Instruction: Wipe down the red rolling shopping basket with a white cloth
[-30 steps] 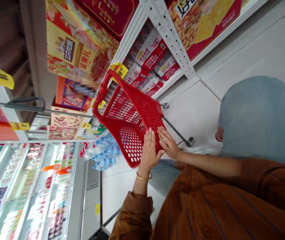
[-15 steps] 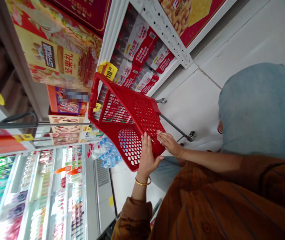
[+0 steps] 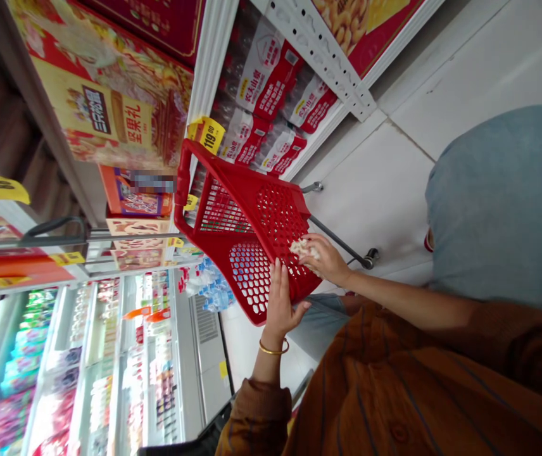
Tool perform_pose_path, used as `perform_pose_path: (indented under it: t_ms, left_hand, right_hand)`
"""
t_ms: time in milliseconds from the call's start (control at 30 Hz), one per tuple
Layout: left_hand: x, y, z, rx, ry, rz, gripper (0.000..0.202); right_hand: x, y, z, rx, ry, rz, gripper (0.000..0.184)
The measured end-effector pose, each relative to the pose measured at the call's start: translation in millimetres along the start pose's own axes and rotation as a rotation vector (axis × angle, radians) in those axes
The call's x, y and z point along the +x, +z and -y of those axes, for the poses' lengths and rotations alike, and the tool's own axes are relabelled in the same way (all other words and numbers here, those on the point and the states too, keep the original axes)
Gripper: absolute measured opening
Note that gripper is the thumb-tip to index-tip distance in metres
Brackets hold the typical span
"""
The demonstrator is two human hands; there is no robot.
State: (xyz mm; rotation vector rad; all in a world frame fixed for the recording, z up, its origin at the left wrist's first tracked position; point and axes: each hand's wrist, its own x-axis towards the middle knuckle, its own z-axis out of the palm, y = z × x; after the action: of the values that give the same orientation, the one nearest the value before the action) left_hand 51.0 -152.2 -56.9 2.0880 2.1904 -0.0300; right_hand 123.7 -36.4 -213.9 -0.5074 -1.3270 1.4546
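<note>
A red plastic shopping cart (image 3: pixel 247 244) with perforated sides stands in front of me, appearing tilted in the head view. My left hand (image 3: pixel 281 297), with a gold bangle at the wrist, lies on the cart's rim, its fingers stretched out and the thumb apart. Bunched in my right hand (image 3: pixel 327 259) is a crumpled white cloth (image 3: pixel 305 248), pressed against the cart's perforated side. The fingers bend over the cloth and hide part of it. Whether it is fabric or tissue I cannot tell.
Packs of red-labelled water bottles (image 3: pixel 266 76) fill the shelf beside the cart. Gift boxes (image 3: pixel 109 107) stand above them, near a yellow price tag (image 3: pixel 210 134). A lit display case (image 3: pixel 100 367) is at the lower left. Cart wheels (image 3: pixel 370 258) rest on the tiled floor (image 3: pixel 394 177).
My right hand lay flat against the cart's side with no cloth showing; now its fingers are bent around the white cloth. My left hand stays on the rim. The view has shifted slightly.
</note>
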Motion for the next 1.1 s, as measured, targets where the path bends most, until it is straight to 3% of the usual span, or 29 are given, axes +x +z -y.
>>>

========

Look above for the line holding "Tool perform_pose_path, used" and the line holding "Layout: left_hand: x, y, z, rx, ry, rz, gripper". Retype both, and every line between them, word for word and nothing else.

Tool perform_pose_path, used as `perform_pose_path: (indented under it: t_ms, left_hand, right_hand)`
"""
t_ms: time in milliseconds from the call's start (control at 30 Hz), one per tuple
Layout: left_hand: x, y, z, rx, ry, rz, gripper (0.000..0.202); right_hand: x, y, z, rx, ry, rz, gripper (0.000..0.184)

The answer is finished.